Learning from Elisabeth Elliot
A Love Story
Their story rivals the movies—a slow-growing love, long letters, and a deep admiration for one another. Like any classic love story, there was a little family drama sprinkled in and the difficulties of a long-distance relationship. Despite these obstacles, Jim and Elisabeth Elliot married on October 8th, 1953 in Quito, Ecuador. They began their married life in the nearby jungles. Elisabeth writes of many happy days working alongside her husband and raising their daughter, Valerie. A little after three years into their marriage, Jim, along with four other men, was killed attempting to minister to a remote tribe. The following years are an incredible testament to the Lord’s grace in Elisabeth’s life, as she and her daughter returned and served among the very people who killed her husband. After a fruitful ministry to the Wadoni people, Elisabeth and her daughter returned to the United States. In 1969, thirteen years after Jim’s death, Elisabeth married Addison Leitch. Elisabeth described their marriage as one of the greatest gifts in her life. Just four years later however, Addison died of cancer and she was once again left as a widow. In her loneliness and desire to be married, Elisabeth married yet again in 1977, to Lars Gren. She was married to Lars until she went to be with the Lord in 2015.
Heartache
Elisabeth’s third marriage lasted nearly thirty-eight years. Many of her journal entries during this time were destroyed by her late husband, but what is known about these years reveals that they were filled with much difficulty. In Ellen Vaughn’s biography of Elisabeth Elliot, Being Elisabeth Elliot, Vaughn elegantly portrays Elisabeth’s faithful obedience while also presenting some hard truths about her shortcomings and decisions, resulting in much pain. Elisabeth married Lars out of desperation and a desire to quench her loneliness. But time and experience revealed that Lars was not a believer, despite his earlier professions. He was controlling and condescending, and actively isolated Elisabeth from her only daughter.

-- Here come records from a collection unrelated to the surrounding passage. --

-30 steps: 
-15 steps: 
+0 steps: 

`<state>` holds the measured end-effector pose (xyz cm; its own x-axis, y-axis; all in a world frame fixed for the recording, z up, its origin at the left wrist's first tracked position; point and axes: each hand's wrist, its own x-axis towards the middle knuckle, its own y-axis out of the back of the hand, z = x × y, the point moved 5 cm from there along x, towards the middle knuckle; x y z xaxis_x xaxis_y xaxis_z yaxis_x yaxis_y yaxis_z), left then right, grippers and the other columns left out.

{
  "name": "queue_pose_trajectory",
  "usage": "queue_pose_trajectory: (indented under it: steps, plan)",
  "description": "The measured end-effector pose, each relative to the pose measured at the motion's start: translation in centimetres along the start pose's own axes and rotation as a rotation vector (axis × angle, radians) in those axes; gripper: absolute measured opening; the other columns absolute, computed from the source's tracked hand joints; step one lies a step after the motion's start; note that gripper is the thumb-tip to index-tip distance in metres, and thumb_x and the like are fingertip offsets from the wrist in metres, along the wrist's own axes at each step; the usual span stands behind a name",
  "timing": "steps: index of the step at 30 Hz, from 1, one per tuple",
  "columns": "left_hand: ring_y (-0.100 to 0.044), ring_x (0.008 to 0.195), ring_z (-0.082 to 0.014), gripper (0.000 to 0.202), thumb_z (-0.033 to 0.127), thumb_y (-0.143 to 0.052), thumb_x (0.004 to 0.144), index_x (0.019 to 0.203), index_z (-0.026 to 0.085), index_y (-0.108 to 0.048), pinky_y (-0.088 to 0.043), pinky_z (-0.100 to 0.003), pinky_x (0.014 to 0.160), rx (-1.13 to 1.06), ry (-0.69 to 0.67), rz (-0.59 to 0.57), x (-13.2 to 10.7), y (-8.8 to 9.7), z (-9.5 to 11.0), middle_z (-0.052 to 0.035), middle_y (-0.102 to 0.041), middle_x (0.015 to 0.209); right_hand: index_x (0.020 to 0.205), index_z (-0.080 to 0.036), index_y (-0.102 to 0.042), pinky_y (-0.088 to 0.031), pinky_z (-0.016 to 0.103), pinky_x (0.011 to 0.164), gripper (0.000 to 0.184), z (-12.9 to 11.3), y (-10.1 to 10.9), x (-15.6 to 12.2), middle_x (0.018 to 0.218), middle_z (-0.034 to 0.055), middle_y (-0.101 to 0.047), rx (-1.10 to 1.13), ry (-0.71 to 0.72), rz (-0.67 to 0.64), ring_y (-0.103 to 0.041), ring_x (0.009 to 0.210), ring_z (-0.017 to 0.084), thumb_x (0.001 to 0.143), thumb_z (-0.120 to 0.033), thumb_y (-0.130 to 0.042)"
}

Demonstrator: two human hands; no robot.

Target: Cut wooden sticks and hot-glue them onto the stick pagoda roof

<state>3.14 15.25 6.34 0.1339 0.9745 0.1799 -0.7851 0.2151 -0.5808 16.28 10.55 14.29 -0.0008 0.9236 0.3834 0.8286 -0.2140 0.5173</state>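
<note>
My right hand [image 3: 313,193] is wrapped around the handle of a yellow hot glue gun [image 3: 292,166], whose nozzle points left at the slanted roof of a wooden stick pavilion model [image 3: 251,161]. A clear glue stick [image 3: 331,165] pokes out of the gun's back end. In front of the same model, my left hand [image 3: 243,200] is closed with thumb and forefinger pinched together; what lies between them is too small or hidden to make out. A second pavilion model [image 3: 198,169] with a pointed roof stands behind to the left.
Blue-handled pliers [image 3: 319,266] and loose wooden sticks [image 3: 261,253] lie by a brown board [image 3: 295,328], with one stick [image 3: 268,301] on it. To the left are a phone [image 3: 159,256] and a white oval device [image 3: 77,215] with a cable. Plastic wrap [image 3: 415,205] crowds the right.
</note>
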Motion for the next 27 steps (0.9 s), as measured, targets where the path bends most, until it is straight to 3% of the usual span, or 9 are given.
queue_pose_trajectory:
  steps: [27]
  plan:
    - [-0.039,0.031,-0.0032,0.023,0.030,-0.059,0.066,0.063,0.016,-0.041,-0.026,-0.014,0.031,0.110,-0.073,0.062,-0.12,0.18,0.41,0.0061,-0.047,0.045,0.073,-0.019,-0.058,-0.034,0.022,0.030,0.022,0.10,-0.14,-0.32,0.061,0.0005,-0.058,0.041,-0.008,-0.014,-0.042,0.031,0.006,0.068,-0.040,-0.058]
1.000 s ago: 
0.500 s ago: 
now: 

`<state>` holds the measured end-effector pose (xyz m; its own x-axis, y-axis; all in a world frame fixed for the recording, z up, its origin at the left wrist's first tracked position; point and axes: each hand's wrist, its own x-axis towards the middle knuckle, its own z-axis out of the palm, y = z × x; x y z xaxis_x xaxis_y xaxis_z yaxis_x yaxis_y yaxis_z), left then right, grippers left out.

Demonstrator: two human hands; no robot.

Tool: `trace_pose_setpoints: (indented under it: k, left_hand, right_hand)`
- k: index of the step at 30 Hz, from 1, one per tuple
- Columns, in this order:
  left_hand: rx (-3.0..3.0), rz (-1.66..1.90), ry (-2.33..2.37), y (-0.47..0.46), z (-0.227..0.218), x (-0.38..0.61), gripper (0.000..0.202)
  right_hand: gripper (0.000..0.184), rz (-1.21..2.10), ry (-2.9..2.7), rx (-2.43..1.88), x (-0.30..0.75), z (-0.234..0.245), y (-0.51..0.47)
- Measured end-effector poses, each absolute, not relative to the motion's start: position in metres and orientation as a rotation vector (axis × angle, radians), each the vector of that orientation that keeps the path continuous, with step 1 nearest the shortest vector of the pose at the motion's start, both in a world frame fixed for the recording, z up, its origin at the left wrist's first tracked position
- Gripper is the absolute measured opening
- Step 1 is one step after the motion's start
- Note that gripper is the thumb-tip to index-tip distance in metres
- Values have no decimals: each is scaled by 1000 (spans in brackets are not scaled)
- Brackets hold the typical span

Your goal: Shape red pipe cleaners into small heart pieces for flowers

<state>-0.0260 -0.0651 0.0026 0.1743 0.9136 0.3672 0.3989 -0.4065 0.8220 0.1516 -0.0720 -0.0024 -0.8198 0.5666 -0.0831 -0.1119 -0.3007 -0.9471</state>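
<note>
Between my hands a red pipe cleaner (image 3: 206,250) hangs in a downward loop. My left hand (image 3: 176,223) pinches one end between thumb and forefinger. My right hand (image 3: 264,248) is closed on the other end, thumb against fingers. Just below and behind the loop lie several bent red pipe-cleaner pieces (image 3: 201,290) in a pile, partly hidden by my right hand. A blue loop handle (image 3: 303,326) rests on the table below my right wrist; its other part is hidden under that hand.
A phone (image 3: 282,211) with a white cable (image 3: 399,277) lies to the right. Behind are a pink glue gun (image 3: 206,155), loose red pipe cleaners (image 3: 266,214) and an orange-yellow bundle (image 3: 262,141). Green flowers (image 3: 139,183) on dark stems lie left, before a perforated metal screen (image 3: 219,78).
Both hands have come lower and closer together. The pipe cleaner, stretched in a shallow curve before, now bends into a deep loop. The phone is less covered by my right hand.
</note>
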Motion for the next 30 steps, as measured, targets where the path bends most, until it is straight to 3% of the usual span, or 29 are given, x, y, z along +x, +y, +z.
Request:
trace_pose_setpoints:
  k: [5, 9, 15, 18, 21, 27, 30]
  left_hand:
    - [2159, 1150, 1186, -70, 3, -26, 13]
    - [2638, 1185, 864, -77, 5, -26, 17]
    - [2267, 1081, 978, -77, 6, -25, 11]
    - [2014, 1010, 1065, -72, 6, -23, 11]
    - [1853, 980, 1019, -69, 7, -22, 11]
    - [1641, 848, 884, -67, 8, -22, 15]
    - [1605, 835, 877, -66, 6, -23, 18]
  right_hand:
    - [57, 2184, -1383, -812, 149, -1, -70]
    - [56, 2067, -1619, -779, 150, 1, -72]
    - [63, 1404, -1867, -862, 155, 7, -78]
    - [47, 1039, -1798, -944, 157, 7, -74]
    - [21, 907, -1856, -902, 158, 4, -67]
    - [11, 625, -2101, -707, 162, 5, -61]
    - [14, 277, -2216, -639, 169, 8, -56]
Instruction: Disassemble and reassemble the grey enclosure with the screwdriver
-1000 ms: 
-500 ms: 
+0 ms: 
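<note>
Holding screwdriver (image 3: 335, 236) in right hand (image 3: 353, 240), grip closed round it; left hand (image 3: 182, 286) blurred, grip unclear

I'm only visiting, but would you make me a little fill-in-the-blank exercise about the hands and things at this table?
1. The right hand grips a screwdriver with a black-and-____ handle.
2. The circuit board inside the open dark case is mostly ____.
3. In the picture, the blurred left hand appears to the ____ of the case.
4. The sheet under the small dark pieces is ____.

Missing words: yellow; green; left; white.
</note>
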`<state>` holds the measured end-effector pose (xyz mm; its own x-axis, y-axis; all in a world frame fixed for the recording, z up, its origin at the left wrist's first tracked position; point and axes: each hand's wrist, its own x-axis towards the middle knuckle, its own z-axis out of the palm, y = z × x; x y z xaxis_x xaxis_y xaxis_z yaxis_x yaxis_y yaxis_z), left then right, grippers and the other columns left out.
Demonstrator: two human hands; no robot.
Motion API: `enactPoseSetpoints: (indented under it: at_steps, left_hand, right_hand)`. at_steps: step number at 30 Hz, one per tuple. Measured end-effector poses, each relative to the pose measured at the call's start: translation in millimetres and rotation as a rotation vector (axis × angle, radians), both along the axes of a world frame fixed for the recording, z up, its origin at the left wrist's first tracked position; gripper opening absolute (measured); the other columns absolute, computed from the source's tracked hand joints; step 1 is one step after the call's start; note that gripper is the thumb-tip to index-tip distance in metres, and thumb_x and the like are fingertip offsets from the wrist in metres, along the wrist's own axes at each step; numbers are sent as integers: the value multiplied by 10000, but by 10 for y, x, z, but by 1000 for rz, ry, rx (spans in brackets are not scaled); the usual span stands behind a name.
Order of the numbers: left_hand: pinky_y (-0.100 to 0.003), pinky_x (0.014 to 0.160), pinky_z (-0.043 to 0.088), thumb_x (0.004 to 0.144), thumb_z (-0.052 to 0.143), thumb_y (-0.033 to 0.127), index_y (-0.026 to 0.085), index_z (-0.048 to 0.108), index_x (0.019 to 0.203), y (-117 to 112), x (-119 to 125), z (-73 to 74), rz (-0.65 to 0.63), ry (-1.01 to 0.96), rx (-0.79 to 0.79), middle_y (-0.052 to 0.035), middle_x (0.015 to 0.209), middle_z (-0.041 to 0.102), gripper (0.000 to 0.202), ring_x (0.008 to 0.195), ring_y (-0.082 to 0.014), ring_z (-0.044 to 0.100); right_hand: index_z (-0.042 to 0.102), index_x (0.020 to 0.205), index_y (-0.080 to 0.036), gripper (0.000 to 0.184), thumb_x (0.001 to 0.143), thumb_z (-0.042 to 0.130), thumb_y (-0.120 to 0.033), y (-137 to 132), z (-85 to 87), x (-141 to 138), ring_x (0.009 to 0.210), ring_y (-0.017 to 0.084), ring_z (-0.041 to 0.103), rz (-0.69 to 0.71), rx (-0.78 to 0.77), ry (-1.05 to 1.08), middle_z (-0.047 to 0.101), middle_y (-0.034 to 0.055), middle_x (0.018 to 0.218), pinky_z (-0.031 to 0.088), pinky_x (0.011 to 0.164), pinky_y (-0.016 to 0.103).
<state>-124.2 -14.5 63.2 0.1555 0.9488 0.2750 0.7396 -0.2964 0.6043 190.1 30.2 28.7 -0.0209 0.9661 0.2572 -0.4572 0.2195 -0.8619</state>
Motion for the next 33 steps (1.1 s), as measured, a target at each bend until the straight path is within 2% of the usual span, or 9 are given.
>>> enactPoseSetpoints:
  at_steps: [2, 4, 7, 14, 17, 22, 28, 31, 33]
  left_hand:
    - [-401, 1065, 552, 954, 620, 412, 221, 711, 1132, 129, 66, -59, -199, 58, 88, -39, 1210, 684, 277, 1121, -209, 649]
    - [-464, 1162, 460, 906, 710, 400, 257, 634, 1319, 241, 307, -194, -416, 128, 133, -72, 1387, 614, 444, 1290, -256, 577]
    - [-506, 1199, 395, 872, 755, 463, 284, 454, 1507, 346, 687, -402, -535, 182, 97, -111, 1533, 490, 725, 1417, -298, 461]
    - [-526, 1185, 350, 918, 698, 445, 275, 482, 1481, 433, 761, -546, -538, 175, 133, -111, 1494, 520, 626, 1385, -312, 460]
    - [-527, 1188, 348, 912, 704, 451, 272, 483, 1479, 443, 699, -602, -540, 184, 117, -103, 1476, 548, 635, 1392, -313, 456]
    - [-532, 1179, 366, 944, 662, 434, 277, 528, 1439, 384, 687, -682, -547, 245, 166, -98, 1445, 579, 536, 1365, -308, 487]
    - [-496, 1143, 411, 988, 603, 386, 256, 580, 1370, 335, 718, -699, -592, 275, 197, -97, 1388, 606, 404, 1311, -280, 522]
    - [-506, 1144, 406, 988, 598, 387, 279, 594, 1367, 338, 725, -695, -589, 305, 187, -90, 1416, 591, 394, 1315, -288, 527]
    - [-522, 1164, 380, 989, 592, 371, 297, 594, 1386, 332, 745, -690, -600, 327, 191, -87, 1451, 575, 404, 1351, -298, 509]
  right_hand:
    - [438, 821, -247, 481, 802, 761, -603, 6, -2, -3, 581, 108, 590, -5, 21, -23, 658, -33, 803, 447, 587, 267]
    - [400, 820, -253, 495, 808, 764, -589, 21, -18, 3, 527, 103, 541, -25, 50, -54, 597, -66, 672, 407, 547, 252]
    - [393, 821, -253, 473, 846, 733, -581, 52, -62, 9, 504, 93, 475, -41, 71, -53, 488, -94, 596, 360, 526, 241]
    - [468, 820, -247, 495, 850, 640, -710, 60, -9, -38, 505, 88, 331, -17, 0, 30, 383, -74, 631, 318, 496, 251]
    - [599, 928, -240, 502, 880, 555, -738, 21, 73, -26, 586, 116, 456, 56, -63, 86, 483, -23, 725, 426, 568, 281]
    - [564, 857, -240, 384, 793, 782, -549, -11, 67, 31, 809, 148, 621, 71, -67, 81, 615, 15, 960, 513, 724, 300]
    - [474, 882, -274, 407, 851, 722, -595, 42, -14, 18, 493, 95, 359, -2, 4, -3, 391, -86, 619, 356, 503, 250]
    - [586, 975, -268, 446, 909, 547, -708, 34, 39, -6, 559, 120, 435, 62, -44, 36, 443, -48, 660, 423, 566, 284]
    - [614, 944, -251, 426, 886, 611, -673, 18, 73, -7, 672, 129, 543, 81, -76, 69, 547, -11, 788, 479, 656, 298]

Reading these chapters in Vaughn’s biography, I was filled with a mixture of deep sadness and frustration. How sad that her longest marriage was also the most painful, with a bitter and controlling man. She would have given anything to spend all her life with Jim, yet she was given just three short years. Her marriage to Addison was marked with many joys, but it lasted only one year longer than her first marriage. And how frustrating that she chose to marry Lars at all, a seemingly unwise choice that led to years of heartache.
An Imperfect Vessel
Even in these bitter providences—the deep loss, loneliness, and relational pain–God used the life of Elisabeth Elliot. Even today, years after her death, people around the world are affected by her faithful example, wise words, and radiant life, lived unto the glory of God. Did she do it without fault? No, she made mistakes that had real consequences. She was imperfect, yet she was still faithful in her pursuit of God and His word. She persevered through the murder of her first husband and the care-filled decline of her second through the ravaging effects of cancer. And she persevered as a faithful wife to a difficult man for thirty-eight years. She never spoke ill of him, and she continued to proclaim the goodness of God in her teaching and writing. In 2017, Lars Gren professed a saving faith in Jesus. Elisabeth did not live to see the fruit of her faithfulness and yet God used it to gain the soul of a man deeply lost.
The Skillful Master
Countless biblical stories showcase similar circumstances—saints who stumbled but ultimately lived faithfully unto the Lord; saints whose work and toil for years upon years produced fruit that they never witnessed. The Christian life can feel long and arduous, and sometimes excruciating. This is captured well in Elisabeth Elliot’s favorite quote:
The cruel chisel destroys a stone with each cut. But what the stone suffers by repeated blows is no less than the shape the mason is making of it. And should a poor stone be asked, 'What is happening to you?' it might reply, 'Don't ask me. All I know is that for my part there is nothing for me to know or do, only to remain steady under the hand of my master and to love him and suffer him to work out my destiny. It is for him to know how to achieve this. I know neither what he is doing nor why. I only know that he is doing what is best and most perfect, and I suffer each cut of the chisel as though it were the best thing for me, even though, to tell the truth, each one is my idea of ruin, destruction and defacement. But, ignoring all this, I rest contented with the present moment. Thinking only of my duty to it, I submit to the work of this skillful master without caring to know what it is.'" (Jean Pierre de Caussade, The Sacrament of the Present Moment)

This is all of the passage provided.